The danger is that the problem and the solution will become unbalanced—that the problem will get to the crisis stage before the technical solutions come on line. The task of the president in addressing these issues in the next decade is not dramatic. It will be to facilitate short-term solutions while laying the groundwork for longer-term solutions and, above all, to do both rather than just one. The temptation will be to look at the long-term solution and pretend that the problem will wait or that the solution will arrive faster than it can. Long-term solutions are more attractive and cause much less controversy than short-term solutions, which will affect people who are still alive and voting. The problem that presidents in this decade will have is that the crisis won’t happen on their watch but in the decade that follows. The temptation to punt the issue will be substantial. This is where another drop of wisdom from Machiavelli becomes especially important: successful rulers want to do more than rule, they want to be remembered for all time. John Kennedy didn’t have time to do much, but we all remember his decision to go to the moon.

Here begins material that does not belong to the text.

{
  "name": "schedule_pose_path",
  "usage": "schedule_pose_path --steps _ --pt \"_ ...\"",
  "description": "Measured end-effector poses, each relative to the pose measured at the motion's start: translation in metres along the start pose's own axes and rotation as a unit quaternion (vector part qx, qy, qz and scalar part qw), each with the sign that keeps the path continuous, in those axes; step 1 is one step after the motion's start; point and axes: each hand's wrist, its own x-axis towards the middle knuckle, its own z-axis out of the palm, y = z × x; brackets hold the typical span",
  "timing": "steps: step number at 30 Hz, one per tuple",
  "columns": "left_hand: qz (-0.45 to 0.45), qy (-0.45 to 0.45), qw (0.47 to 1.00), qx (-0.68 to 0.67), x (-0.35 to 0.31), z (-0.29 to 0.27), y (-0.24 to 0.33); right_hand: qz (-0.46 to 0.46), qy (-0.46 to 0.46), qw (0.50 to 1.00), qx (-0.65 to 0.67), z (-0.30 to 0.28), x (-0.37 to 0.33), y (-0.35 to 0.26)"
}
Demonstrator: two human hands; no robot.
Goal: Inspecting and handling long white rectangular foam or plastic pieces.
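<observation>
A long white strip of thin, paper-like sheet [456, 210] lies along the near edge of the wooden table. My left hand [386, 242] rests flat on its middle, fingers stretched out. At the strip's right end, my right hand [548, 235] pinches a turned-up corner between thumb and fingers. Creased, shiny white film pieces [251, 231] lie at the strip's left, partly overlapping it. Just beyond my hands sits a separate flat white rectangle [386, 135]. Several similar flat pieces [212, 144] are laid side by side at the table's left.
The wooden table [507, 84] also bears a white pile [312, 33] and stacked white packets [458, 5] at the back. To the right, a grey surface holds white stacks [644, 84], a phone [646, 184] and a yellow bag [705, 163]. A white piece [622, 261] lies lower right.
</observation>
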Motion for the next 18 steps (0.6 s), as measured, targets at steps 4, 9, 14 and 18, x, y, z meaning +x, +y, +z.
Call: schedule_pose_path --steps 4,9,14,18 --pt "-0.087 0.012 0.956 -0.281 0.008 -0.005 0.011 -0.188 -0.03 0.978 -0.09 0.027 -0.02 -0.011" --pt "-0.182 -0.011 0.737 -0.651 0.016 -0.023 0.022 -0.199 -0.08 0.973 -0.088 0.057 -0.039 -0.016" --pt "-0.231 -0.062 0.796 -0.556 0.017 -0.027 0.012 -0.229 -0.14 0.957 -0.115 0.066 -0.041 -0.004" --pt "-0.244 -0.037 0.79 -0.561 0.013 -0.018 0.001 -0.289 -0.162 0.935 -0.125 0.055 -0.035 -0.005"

In the short term, the most crucial problem is to lay the groundwork for the energy requirements of the next decade. To do this, two things must happen. The president must choose the balance between the two available fossil fuels, coal and gas. Then he must tell the people that these are the only choices. If he fails to persuade the public of this, there will not be energy for the technologies that will emerge in the next decade. He must, of course, frame his argument within the context of global warming, climate change, and the desire to protect all species. The environmental movement has supported Obama, and every president must maintain his political base. But while appealing to his green constituents, he must make the case for enhanced natural gas and coal use for the generation of electricity. He may well be able to frame his appeal in terms of more electric cars, but however he makes it, this is his task. Otherwise, he will be seen as having neglected a crisis that he could foresee.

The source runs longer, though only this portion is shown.